--- Your instructions ---
Print the listing in its entirety and exactly, leaving out images.

--- Supplied information ---
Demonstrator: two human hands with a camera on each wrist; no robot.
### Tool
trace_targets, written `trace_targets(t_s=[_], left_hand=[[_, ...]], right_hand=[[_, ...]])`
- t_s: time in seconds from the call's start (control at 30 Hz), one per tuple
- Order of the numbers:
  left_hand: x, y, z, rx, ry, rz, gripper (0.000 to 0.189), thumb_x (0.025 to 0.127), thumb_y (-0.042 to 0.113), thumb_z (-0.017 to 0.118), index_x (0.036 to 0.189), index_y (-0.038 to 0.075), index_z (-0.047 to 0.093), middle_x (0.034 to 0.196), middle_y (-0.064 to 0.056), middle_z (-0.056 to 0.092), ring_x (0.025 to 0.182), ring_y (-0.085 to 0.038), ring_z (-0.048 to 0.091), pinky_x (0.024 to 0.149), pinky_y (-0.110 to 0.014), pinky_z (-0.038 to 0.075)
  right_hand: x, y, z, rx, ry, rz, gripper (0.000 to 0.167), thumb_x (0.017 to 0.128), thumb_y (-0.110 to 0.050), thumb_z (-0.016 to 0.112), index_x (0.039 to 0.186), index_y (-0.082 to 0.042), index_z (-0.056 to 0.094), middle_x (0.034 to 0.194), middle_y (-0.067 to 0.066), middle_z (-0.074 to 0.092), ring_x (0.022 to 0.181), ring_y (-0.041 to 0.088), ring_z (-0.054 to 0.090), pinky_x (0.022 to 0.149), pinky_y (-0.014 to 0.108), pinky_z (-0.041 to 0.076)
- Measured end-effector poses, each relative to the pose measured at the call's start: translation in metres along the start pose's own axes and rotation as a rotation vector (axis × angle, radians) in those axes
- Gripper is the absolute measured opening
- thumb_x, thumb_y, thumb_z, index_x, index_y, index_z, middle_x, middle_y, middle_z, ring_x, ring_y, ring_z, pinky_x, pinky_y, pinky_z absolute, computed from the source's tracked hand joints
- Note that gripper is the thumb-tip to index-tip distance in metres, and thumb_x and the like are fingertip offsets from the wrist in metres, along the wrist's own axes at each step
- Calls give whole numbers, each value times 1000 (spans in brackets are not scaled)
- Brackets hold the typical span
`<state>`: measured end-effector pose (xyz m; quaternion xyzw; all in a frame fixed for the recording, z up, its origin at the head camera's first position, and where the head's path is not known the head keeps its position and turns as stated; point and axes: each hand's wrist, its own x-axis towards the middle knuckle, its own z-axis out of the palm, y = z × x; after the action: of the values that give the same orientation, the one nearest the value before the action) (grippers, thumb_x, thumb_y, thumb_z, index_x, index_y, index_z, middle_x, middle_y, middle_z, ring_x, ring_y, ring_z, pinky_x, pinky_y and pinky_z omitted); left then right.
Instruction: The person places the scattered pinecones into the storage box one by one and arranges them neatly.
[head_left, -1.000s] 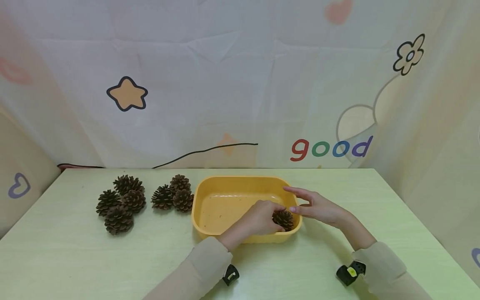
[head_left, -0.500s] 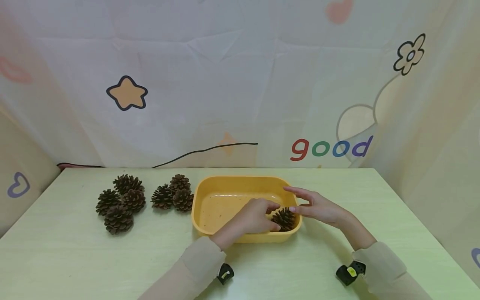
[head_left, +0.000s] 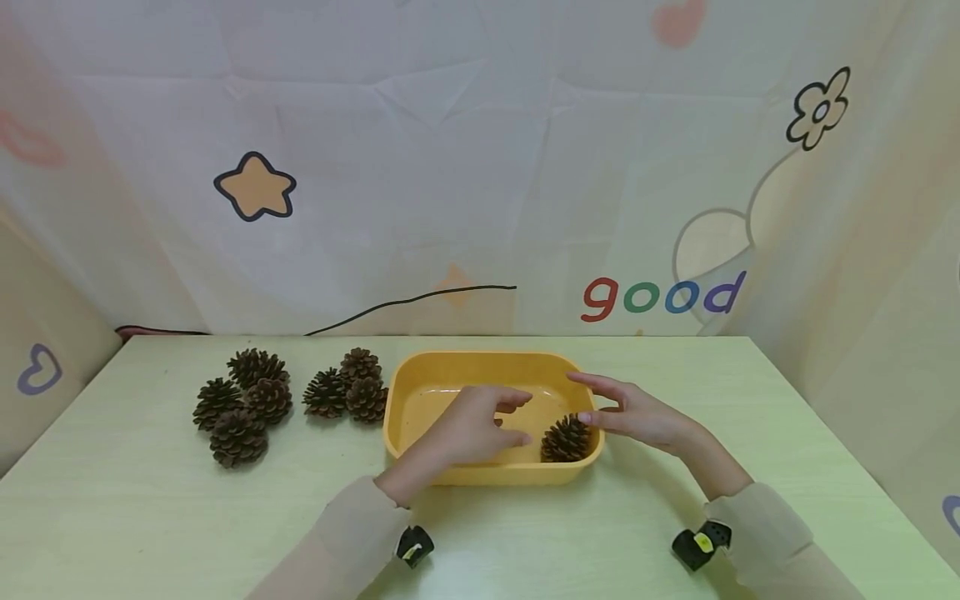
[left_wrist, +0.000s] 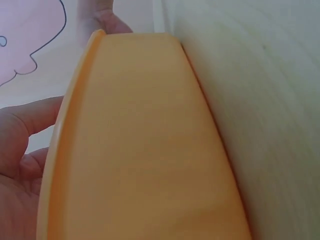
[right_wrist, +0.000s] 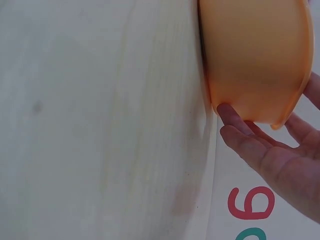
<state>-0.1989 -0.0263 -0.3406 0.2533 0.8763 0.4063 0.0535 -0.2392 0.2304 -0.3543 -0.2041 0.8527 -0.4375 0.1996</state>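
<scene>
In the head view a yellow plastic tub (head_left: 480, 477) stands on the table, with one pine cone (head_left: 566, 439) lying in its front right corner. My left hand (head_left: 472, 425) is over the inside of the tub, thumb and fingers spread apart, with nothing between them. A gap separates it from the pine cone. My right hand (head_left: 645, 417) holds the tub's right end, thumb over the rim. The right wrist view shows its fingers (right_wrist: 250, 150) along the outside of the tub wall (right_wrist: 255, 55). From the left wrist, the tub's front wall (left_wrist: 130, 135) hides part of the left hand.
Left of the tub a cluster of three pine cones (head_left: 366, 400) sits close to its wall. Farther left lies another group of several pine cones (head_left: 238, 437). A printed cloth (head_left: 420, 167) hangs behind the table (head_left: 150, 517).
My left hand has let go of the pine cone and drawn back to the left, its fingers spreading. The pine cone stays in the tub's corner. My right hand has not moved.
</scene>
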Motion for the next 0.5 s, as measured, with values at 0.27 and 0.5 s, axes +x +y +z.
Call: trace_targets(t_s=[0.27,0.5], left_hand=[[-18,-10,-24,-106,92,-8,46,81,12,69,124,3,56,124,-9,56,113,-25,53,89,-33,47],[-32,-21,-48,-130,166,-11,45,80,10,70,122,3,57,123,-10,57,111,-27,55,89,-34,47]], right_hand=[[1,2,0,20,-18,-29,64,89,-28,59,143,-10,29,149,20,16,133,46,11,97,56,33],[1,4,-1,6,-18,-53,64,90,-28,58,143,-9,29,148,21,16,133,46,10,98,56,33]])
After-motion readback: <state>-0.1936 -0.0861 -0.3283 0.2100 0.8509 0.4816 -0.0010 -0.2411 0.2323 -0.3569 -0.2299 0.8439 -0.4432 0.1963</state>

--- Solution ---
Demonstrator: two human hands with a camera on each wrist; no robot.
### Tool
trace_targets, written `trace_targets(t_s=[_], left_hand=[[_, ...]], right_hand=[[_, ...]])`
- t_s: time in seconds from the call's start (control at 30 Hz), one per tuple
- Order of the numbers:
  left_hand: x, y, z, rx, ry, rz, gripper (0.000 to 0.189), thumb_x (0.025 to 0.127), thumb_y (-0.042 to 0.113), thumb_z (-0.017 to 0.118), index_x (0.036 to 0.189), index_y (-0.038 to 0.075), index_z (-0.047 to 0.093), middle_x (0.034 to 0.196), middle_y (-0.064 to 0.056), middle_z (-0.056 to 0.092), ring_x (0.025 to 0.182), ring_y (-0.085 to 0.038), ring_z (-0.048 to 0.091), pinky_x (0.024 to 0.149), pinky_y (-0.110 to 0.014), pinky_z (-0.038 to 0.075)
  right_hand: x, y, z, rx, ry, rz, gripper (0.000 to 0.167), thumb_x (0.017 to 0.128), thumb_y (-0.110 to 0.050), thumb_z (-0.016 to 0.112), index_x (0.039 to 0.186), index_y (-0.082 to 0.042), index_z (-0.056 to 0.094), middle_x (0.034 to 0.194), middle_y (-0.067 to 0.066), middle_z (-0.074 to 0.092), ring_x (0.022 to 0.181), ring_y (-0.041 to 0.088), ring_z (-0.054 to 0.090), pinky_x (0.022 to 0.149), pinky_y (-0.014 to 0.108), pinky_z (-0.041 to 0.076)
- Measured end-effector poses, each relative to the pose measured at the call's start: translation in metres along the start pose's own axes and rotation as a rotation vector (axis × angle, radians) in those axes
- Gripper is the absolute measured opening
- thumb_x, thumb_y, thumb_z, index_x, index_y, index_z, middle_x, middle_y, middle_z, ring_x, ring_y, ring_z, pinky_x, pinky_y, pinky_z absolute, computed from the source's tracked hand joints
- Note that gripper is the thumb-tip to index-tip distance in metres, and thumb_x and the like are fingertip offsets from the wrist in metres, along the wrist's own axes at each step
- Calls give whole numbers, each value times 1000 (spans in brackets are not scaled)
- Brackets hold the typical span
`<state>`: measured end-effector pose (xyz m; quaternion xyzw; all in a frame fixed for the recording, z up, its origin at the head camera's first position, and where the head's path is not known the head keeps its position and turns as stated; point and axes: each hand's wrist, its own x-axis towards the middle knuckle, its own z-axis out of the palm, y = z × x; after the action: of the values that give the same orientation, the one nearest the value before the action) (grippers, thumb_x, thumb_y, thumb_z, index_x, index_y, index_z, middle_x, middle_y, middle_z, ring_x, ring_y, ring_z, pinky_x, pinky_y and pinky_z omitted); left then right.
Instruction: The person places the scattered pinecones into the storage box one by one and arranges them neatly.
[head_left, -1.000s] 
[head_left, -0.500s] 
[head_left, +0.000s] 
[left_wrist, +0.000s] 
[right_wrist, +0.000s] 
<state>-0.1989 -0.0263 -0.3406 0.2533 0.8763 0.4063 0.0535 -0.2392 0.2304 -0.3543 -0.2041 0.8527 -0.4375 0.1996</state>
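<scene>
In the head view a yellow plastic tub (head_left: 480, 477) stands on the table, with one pine cone (head_left: 566, 439) lying in its front right corner. My left hand (head_left: 472, 425) is over the inside of the tub, thumb and fingers spread apart, with nothing between them. A gap separates it from the pine cone. My right hand (head_left: 645, 417) holds the tub's right end, thumb over the rim. The right wrist view shows its fingers (right_wrist: 250, 150) along the outside of the tub wall (right_wrist: 255, 55). From the left wrist, the tub's front wall (left_wrist: 130, 135) hides part of the left hand.
Left of the tub a cluster of three pine cones (head_left: 366, 400) sits close to its wall. Farther left lies another group of several pine cones (head_left: 238, 437). A printed cloth (head_left: 420, 167) hangs behind the table (head_left: 150, 517).
My left hand has let go of the pine cone and drawn back to the left, its fingers spreading. The pine cone stays in the tub's corner. My right hand has not moved.
</scene>
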Motion for the next 0.5 s, as measured, with values at 0.27 and 0.5 s, axes +x +y +z.
Call: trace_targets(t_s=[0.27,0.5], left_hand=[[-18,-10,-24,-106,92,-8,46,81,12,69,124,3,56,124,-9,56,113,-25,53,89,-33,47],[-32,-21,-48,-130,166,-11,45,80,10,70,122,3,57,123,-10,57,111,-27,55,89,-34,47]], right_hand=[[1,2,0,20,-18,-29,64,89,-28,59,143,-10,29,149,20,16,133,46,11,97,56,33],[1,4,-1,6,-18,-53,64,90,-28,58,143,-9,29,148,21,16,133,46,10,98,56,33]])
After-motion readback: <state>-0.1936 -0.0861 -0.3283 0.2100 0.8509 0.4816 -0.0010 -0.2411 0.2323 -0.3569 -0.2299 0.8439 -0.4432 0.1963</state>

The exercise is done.